Extracted data ->
-----

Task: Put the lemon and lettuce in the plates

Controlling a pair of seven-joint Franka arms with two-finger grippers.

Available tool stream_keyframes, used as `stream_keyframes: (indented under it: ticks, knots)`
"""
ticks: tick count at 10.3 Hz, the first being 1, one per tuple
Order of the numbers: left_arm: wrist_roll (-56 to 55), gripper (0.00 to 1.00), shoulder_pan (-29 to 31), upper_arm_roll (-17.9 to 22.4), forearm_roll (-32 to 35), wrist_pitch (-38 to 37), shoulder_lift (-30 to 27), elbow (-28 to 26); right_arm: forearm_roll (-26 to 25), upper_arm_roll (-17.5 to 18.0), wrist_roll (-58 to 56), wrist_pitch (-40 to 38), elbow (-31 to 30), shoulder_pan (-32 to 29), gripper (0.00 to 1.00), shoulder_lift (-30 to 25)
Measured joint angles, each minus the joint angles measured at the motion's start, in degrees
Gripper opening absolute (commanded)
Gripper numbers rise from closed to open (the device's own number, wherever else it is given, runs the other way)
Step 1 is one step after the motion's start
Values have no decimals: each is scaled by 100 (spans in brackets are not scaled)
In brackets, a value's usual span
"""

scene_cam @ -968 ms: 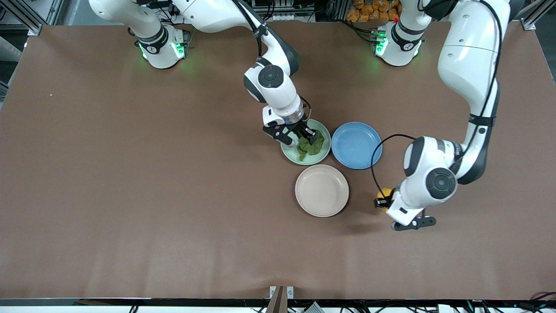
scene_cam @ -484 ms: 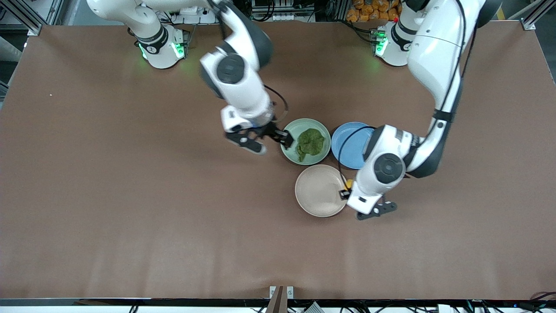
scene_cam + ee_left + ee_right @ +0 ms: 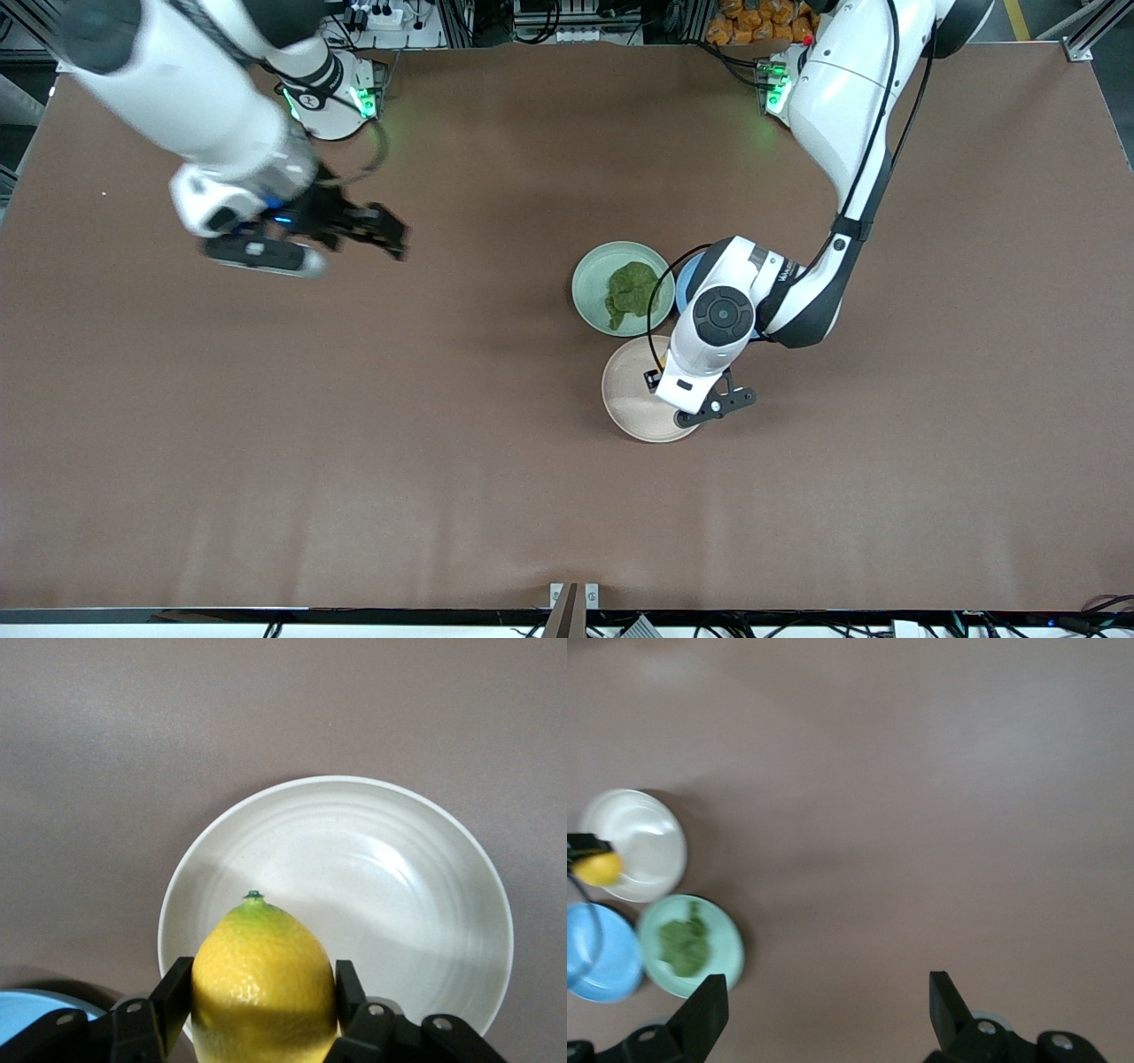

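Note:
My left gripper [image 3: 657,376] is shut on the lemon [image 3: 263,979], a bright yellow oval with a green tip, and holds it over the beige plate [image 3: 627,406] near the rim toward the left arm's end. In the left wrist view the beige plate [image 3: 399,868] lies bare under the lemon. The dark green lettuce [image 3: 631,291] lies in the mint green plate [image 3: 586,285]. My right gripper [image 3: 376,232] is open and empty, high over bare table toward the right arm's end. The right wrist view shows my right gripper [image 3: 824,1001], the lettuce [image 3: 684,945] and the lemon [image 3: 598,868].
A blue plate [image 3: 687,280] stands beside the mint plate toward the left arm's end, mostly hidden by the left arm; it also shows in the right wrist view [image 3: 607,957]. The three plates sit close together. Brown table lies all around them.
My right gripper let go of the lettuce in the mint plate, rose and swung toward the right arm's end. My left gripper carried the lemon from the table to over the beige plate.

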Motion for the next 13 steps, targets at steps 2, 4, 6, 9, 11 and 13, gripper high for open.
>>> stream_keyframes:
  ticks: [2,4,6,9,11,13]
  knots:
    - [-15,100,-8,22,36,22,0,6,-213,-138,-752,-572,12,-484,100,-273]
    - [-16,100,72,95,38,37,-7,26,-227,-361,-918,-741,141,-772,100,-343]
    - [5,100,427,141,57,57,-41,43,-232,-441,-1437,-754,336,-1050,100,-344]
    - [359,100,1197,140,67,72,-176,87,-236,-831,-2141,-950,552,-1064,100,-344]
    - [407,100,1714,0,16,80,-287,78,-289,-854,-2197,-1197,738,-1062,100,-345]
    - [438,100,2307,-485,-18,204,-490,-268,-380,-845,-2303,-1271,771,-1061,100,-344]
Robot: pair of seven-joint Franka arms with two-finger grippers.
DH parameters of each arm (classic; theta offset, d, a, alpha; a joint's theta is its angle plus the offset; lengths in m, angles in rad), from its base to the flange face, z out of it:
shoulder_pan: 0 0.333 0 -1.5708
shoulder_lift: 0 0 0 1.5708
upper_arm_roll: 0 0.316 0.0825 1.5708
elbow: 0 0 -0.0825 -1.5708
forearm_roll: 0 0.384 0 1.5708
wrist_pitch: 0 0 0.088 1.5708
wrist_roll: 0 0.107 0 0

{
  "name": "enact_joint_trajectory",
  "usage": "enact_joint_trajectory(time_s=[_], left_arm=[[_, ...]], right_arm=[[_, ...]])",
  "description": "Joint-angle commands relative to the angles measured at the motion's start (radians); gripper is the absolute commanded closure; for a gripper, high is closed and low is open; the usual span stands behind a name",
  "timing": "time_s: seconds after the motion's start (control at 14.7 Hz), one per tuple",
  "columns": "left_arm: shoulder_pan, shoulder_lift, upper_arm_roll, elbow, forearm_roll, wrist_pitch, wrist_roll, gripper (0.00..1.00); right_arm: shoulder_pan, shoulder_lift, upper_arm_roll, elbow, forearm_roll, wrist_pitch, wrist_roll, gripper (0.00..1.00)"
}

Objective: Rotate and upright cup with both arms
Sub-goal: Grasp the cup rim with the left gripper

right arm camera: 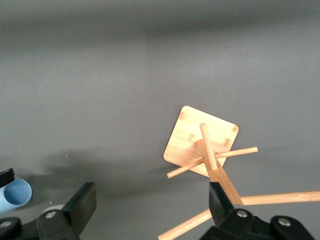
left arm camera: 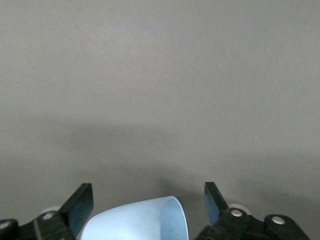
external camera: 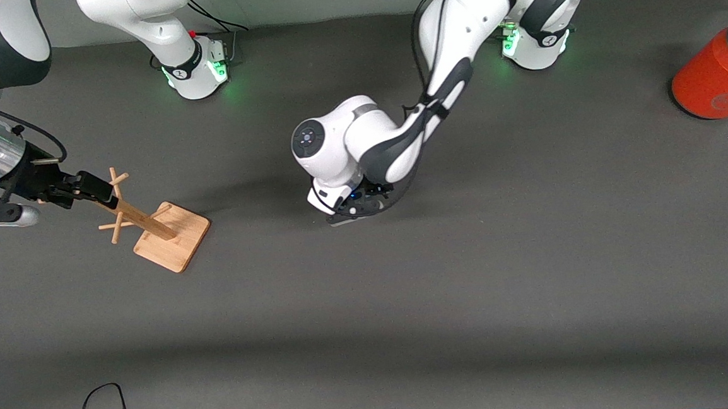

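Light-blue cup (left arm camera: pixel 135 222): lying on its side on the grey table (external camera: pixel 531 251), right between the left gripper's spread fingers, mouth turned sideways; in the front view the arm's wrist hides it.
Left gripper (left arm camera: pixel 148 212): down at the table's middle, fingers open either side of the cup, not pressing it.
Right gripper (right arm camera: pixel 152 205): up over the wooden rack (external camera: pixel 150 224) at the right arm's end of the table, fingers parted, gripping nothing.
Rack: bamboo base flat, post and pegs standing.
Orange can (external camera: pixel 719 72): at the left arm's end, well apart from the cup.
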Motion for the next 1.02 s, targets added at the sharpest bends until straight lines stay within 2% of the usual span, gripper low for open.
enact_joint_trajectory(time_s=[0.0, 0.14, 0.41, 0.61, 0.82, 0.95], left_arm=[[-0.023, 0.047, 0.013, 0.075, 0.032, -0.096, 0.146, 0.02], [-0.029, 0.049, 0.013, 0.072, 0.035, -0.138, 0.245, 0.03], [-0.047, 0.052, 0.015, 0.072, 0.042, -0.196, 0.403, 0.14], [-0.061, 0.059, 0.013, 0.072, 0.07, -0.221, 0.433, 0.41], [-0.07, 0.067, 0.012, 0.071, 0.07, -0.224, 0.483, 0.63], [-0.07, 0.066, 0.012, 0.071, 0.07, -0.232, 0.499, 0.87]], right_arm=[[0.009, -0.036, -0.002, -0.016, 0.022, -0.037, -0.049, 0.0], [0.01, -0.039, -0.002, -0.016, 0.022, -0.054, -0.049, 0.0], [0.009, -0.033, -0.003, 0.007, 0.008, -0.061, -0.052, 0.0], [0.009, -0.022, -0.002, 0.019, -0.009, -0.054, -0.052, 0.0], [0.01, -0.017, 0.0, 0.039, -0.029, -0.052, -0.052, 0.0], [0.01, -0.017, 0.0, 0.039, -0.029, -0.052, -0.053, 0.0]])
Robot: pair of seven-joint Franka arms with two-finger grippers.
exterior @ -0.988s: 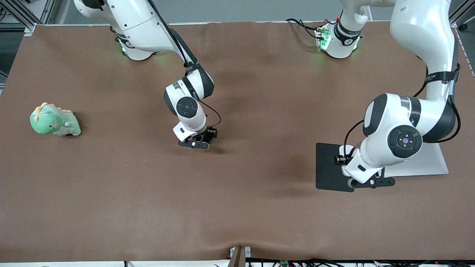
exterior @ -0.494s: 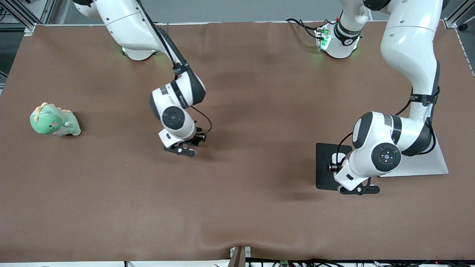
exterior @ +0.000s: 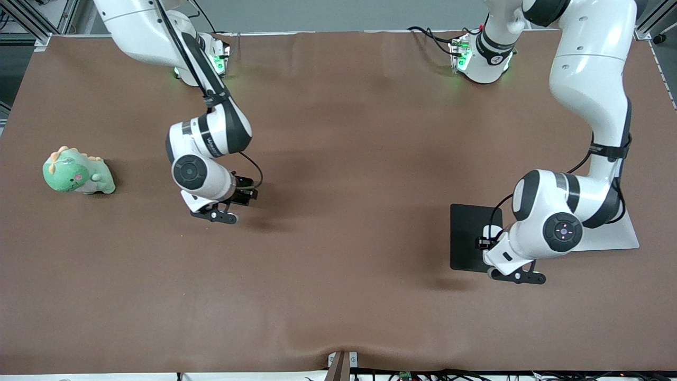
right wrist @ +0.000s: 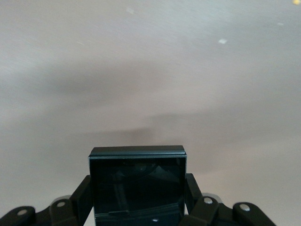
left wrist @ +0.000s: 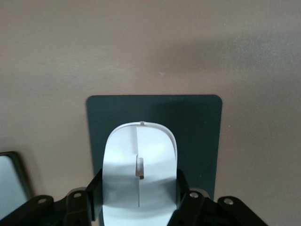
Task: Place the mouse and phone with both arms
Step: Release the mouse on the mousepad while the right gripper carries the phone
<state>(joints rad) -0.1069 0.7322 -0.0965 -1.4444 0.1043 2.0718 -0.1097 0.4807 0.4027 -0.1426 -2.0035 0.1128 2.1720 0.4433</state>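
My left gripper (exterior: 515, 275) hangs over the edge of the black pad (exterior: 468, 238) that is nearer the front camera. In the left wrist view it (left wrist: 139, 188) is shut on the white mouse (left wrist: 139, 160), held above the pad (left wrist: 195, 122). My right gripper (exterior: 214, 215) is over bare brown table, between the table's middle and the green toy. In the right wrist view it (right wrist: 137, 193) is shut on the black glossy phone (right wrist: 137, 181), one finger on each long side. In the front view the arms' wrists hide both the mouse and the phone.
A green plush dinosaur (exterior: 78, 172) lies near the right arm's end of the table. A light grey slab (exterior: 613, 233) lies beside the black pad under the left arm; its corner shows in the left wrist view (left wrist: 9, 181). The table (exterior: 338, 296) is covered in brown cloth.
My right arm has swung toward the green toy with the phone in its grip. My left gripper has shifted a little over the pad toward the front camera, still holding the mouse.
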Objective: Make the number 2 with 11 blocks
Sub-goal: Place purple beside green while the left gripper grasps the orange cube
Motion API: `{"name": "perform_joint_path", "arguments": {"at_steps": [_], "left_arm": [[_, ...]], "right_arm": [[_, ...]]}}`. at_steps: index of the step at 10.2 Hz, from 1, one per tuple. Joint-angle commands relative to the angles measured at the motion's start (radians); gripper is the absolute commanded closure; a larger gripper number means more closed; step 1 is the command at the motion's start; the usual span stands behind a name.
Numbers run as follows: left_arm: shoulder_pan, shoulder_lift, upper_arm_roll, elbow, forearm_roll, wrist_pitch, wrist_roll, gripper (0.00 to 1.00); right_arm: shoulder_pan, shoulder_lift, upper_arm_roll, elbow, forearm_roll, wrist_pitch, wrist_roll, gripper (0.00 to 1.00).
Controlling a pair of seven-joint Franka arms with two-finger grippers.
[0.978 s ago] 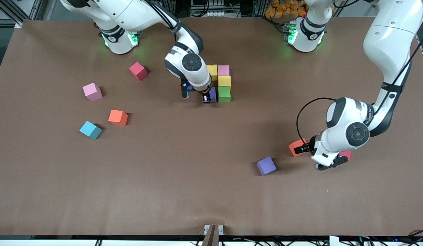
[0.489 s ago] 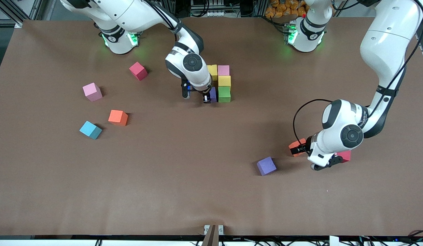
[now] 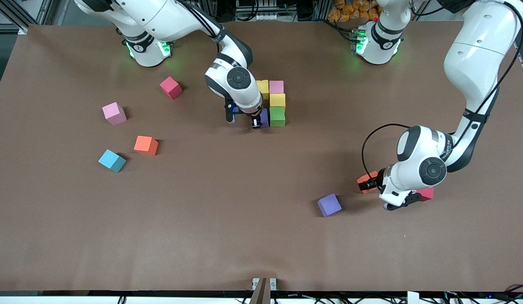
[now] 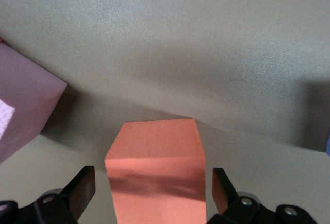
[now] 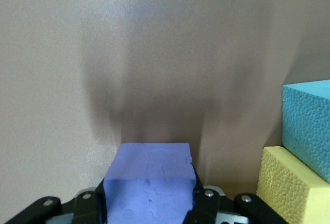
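A purple block (image 5: 149,183) is being gripped between the clenched fingers of the right gripper (image 3: 255,122), low against the cluster at the table's middle, just beside the green block (image 3: 277,117). It is judged that it is being set there to extend the figure. In that cluster a yellow block (image 3: 277,100) and a pink block (image 3: 276,86) are standing at twelve o'clock from the green one, with another yellow block (image 3: 263,88) beside the pink. The right arm is being bent down steeply from its base, wrist pointing at the table.

The left gripper (image 4: 149,193) is being lowered, released and wide, astride an orange block (image 3: 367,182) toward the left arm's end; nothing is being grasped yet. A second purple block (image 3: 329,205) is lying at eight o'clock from it. A pink (image 3: 114,113), an orange (image 3: 145,145) and a cyan block (image 3: 112,161) are waiting toward the right arm's end.
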Motion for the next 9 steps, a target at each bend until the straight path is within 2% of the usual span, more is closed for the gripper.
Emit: {"name": "perform_joint_path", "arguments": {"at_steps": [1, 4, 5, 7, 9], "left_arm": [[-0.005, 0.016, 0.002, 0.012, 0.031, 0.007, -0.007, 0.0], [-0.006, 0.018, 0.002, 0.015, 0.031, 0.006, 0.014, 0.0], [-0.005, 0.016, 0.002, 0.016, 0.031, 0.006, 0.049, 0.11], [0.0, -0.011, 0.001, 0.015, 0.032, -0.002, 0.1, 0.24], [0.0, -0.01, 0.001, 0.019, 0.031, -0.002, 0.134, 0.36]], "right_arm": [[0.037, 0.019, -0.034, 0.029, -0.02, -0.005, 0.035, 1.0], [0.049, 0.021, -0.034, 0.029, -0.022, -0.005, 0.035, 1.0], [0.051, 0.021, -0.034, 0.027, -0.022, -0.005, 0.035, 1.0], [0.065, 0.019, -0.035, 0.027, -0.023, -0.005, 0.035, 1.0], [0.1, 0.019, -0.072, 0.026, -0.025, -0.01, 0.035, 1.0]]}}
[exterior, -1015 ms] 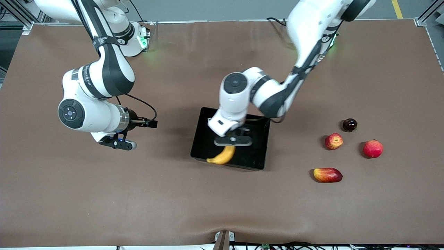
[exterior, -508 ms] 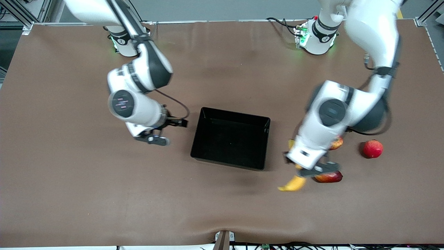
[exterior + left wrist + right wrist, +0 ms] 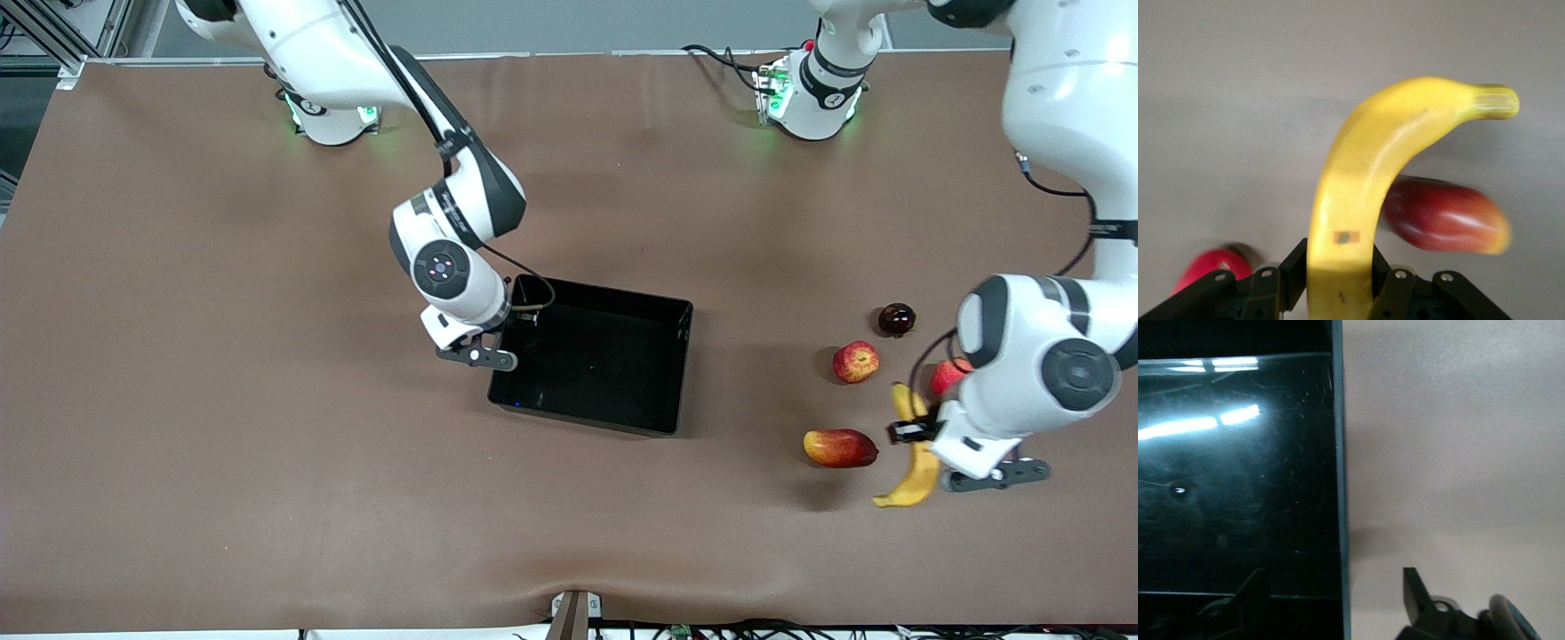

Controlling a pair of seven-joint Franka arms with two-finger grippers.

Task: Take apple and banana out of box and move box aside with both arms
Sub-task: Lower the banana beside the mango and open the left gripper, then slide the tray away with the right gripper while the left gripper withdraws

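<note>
The left gripper (image 3: 1338, 283) pinches the banana (image 3: 914, 453) over the table beside the mango; the right gripper (image 3: 1338, 587), fingers spread, straddles the empty box's (image 3: 677, 369) wall

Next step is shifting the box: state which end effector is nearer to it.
Right. The right end effector straddles the black box's wall at the right arm's end; the left end effector holds the banana among the fruits.
</note>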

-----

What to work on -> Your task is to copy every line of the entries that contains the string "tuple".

Result ->
ticks: tick count at 10.3 Hz, the first being 1, one per tuple
  "timing": "time_s: seconds after the motion's start (control at 14.7 Hz), one per tuple",
Motion API: `{"name": "perform_joint_path", "arguments": {"at_steps": [_], "left_arm": [[_, ...]], "right_arm": [[_, ...]]}}`. at_steps: index of the step at 10.2 Hz, from 1, one per tuple. Joint-angle commands relative to the angles measured at the motion's start (radians); gripper is the absolute commanded closure; a larger gripper number means more closed; step 1 is the command at the motion's start; the usual span stands behind a name.

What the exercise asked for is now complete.